Assigned task
An exact transcription of the lines below, from the first through the one containing "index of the", is the only output wanted.

Data extracted from a collection

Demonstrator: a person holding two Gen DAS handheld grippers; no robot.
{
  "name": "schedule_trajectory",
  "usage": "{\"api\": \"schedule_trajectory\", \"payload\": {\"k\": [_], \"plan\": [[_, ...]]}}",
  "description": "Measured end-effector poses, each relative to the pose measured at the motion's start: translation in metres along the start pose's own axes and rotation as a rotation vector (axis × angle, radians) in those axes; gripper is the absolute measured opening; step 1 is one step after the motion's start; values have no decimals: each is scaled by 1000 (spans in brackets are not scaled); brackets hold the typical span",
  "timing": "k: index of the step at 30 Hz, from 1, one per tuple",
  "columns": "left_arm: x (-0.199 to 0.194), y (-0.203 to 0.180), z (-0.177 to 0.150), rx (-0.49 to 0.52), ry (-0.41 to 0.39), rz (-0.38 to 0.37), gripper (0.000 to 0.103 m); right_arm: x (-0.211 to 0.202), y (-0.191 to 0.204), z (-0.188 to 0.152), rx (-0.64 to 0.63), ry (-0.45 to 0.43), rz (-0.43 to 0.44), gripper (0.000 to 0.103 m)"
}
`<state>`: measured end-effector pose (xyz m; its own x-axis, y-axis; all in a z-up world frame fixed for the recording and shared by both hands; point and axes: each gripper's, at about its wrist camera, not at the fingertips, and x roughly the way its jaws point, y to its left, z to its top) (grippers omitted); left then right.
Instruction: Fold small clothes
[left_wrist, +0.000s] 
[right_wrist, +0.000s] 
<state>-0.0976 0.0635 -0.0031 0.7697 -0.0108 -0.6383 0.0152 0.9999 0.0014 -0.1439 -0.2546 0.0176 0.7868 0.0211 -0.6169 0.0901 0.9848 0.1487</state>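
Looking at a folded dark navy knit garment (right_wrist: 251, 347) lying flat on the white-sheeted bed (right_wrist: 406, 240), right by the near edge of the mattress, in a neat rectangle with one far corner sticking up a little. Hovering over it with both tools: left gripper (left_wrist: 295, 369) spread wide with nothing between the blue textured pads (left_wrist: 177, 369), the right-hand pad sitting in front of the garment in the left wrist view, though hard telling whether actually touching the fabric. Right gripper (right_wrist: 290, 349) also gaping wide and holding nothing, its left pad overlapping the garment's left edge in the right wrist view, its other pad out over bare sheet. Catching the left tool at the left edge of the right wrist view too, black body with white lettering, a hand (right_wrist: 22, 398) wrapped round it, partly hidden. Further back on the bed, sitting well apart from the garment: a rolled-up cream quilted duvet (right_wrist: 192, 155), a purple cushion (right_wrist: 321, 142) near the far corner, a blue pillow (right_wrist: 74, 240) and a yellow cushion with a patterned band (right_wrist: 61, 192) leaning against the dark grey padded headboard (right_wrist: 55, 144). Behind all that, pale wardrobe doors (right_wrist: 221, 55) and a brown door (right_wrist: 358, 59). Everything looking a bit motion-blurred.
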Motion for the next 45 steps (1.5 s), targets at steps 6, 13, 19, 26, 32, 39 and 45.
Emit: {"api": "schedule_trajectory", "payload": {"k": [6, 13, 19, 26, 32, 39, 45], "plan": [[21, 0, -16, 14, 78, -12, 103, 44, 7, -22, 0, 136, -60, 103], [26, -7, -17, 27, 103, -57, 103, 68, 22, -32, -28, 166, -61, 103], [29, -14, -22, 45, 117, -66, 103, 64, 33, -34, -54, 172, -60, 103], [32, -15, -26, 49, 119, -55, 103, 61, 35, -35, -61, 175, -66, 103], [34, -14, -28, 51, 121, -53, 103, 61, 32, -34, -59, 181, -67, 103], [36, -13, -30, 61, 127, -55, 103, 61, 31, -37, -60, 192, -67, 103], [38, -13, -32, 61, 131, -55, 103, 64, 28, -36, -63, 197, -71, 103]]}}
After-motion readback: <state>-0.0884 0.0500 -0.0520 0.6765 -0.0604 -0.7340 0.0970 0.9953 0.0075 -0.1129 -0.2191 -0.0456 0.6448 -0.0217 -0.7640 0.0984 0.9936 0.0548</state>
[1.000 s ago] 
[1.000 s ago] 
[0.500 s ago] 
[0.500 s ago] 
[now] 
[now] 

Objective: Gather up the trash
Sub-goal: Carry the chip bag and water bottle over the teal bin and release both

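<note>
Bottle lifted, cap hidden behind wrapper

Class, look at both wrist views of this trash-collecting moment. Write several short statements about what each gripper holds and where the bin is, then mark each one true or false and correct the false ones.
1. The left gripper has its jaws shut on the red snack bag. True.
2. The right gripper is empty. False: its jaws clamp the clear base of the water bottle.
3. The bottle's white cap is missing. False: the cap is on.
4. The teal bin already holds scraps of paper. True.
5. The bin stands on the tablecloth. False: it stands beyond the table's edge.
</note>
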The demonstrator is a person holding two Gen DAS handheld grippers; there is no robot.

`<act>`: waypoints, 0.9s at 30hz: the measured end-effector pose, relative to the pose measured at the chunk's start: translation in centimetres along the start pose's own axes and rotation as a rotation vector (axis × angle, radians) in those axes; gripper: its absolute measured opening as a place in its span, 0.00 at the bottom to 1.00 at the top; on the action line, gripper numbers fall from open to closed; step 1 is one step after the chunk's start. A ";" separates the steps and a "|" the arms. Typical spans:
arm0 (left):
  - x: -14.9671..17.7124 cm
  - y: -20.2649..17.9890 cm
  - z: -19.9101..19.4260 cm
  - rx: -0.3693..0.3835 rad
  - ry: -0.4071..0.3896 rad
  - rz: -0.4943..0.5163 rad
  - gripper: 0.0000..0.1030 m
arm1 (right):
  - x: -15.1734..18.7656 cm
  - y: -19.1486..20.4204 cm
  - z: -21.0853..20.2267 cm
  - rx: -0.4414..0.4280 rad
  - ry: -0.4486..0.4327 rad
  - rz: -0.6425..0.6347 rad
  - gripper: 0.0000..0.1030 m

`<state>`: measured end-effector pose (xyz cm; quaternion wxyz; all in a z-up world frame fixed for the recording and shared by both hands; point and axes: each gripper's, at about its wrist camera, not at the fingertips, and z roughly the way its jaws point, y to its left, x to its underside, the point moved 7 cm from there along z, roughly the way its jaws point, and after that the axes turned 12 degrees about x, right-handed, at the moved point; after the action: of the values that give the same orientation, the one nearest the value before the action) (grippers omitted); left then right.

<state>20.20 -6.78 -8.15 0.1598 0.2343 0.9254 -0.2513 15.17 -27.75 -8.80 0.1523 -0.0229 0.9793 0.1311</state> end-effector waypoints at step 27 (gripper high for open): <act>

Task result
Demonstrator: a person holding two Gen DAS handheld grippers; no robot.
{
  "name": "schedule_trajectory",
  "usage": "{\"api\": \"schedule_trajectory\", \"payload\": {\"k\": [_], \"plan\": [[_, ...]]}}",
  "description": "Measured end-effector poses, each relative to the pose measured at the motion's start: translation in metres along the start pose's own axes and rotation as a rotation vector (axis × angle, radians) in those axes; gripper is the absolute measured opening; step 1 is one step after the motion's start; values have no decimals: each is scaled by 1000 (spans in brackets are not scaled); brackets hold the typical span",
  "timing": "k: index of the step at 30 Hz, from 1, one per tuple",

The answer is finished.